Pharmacy chain Walgreens intends to shut down a total of 150 stores across the United States and an additional 300 locations in the United Kingdom, Your Content has learned.
This decision aligns with the company’s ongoing efforts to reduce costs and streamline operations.
During the third quarter earnings call on Tuesday, James Kehoe, the executive vice president and global chief financial officer of Walgreens Boots Alliance, disclosed that the company had already implemented various cost-saving measures, including the elimination of over 500 corporate personnel positions.
The specific stores that will be affected by the closures have not been announced, and Walgreens has not responded.
The store closures are expected to be completed before the conclusion of Walgreens’ 2024 fiscal year in May of that year.
In addition to store closures, Walgreens has implemented several other cost-saving measures.
The company reported a net income of $118 million, which was approximately 59% lower than the previous year, failing to meet earnings expectations according to analysts polled by S&P Global Market Intelligence.

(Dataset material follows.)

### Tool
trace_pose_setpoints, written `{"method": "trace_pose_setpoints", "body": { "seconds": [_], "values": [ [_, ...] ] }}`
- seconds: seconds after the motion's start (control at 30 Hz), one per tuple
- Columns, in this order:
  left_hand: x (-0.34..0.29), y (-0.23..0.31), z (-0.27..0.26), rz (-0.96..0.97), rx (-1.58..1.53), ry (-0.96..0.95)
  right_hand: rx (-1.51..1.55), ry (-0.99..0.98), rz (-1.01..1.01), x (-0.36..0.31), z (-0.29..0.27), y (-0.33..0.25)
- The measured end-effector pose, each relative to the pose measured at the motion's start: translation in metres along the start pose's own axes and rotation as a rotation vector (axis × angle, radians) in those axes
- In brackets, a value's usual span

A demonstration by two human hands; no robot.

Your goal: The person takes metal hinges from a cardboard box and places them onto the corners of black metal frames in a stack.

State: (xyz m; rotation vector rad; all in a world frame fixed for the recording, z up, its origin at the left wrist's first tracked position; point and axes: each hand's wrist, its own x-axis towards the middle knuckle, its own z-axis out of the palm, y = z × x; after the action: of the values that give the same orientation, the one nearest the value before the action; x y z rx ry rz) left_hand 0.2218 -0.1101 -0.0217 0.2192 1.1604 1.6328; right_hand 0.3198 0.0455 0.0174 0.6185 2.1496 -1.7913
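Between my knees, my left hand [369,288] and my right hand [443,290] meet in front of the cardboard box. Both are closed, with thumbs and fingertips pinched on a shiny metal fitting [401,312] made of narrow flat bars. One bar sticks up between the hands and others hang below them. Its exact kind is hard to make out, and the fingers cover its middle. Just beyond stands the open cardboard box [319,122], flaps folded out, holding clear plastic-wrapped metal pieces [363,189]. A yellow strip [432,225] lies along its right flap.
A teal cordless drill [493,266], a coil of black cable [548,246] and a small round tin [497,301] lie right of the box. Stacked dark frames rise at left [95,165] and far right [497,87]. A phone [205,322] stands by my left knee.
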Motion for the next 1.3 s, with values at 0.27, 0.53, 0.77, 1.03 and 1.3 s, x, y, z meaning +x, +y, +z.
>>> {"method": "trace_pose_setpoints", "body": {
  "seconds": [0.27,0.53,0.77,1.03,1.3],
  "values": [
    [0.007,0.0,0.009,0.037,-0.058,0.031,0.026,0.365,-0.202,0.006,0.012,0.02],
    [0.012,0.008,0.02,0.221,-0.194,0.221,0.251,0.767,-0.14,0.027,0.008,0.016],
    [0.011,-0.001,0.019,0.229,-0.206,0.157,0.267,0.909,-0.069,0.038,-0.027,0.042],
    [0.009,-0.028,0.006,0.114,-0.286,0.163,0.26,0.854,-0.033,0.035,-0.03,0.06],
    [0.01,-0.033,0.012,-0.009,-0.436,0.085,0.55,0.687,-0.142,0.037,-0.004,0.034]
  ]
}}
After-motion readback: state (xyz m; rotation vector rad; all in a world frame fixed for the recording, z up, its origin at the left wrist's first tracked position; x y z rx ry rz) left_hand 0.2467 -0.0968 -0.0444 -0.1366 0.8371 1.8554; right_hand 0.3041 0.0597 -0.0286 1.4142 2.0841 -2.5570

As a result, Walgreens has revised its earnings expectations for the full fiscal year.
However, the company remains optimistic about its cost-saving initiatives, with James Kehoe stating during the earnings call that they anticipate saving $3.3 billion by the end of 2023 and an additional $800,000 in 2024.
These savings are crucial in light of the lower-than-expected demand for COVID-19 vaccinations, which experienced an 83% decline compared to the previous year.
The decline in COVID-19 testing also contributed to the company’s underperformance.
Walgreens Boots Alliance CEO, Rosalind Gates Brewer, acknowledged the challenges faced by the company during the earnings call.
She noted that COVID-19 had been an unpredictable factor, and they unfortunately witnessed a decrease in patient willingness to receive vaccinations.
Brewer added that Walgreens currently operates 1,100 locations with reduced operating hours, down from 1,600 at the end of May.
Looking ahead, the company anticipates “emerging challenges” due to lower consumer spending as stimulus funds end and student loan payments resume.
Following the announcement of the company’s earnings, Walgreens’ stock experienced a decline of approximately 10% by the end of Friday, according to U.S.A.Today.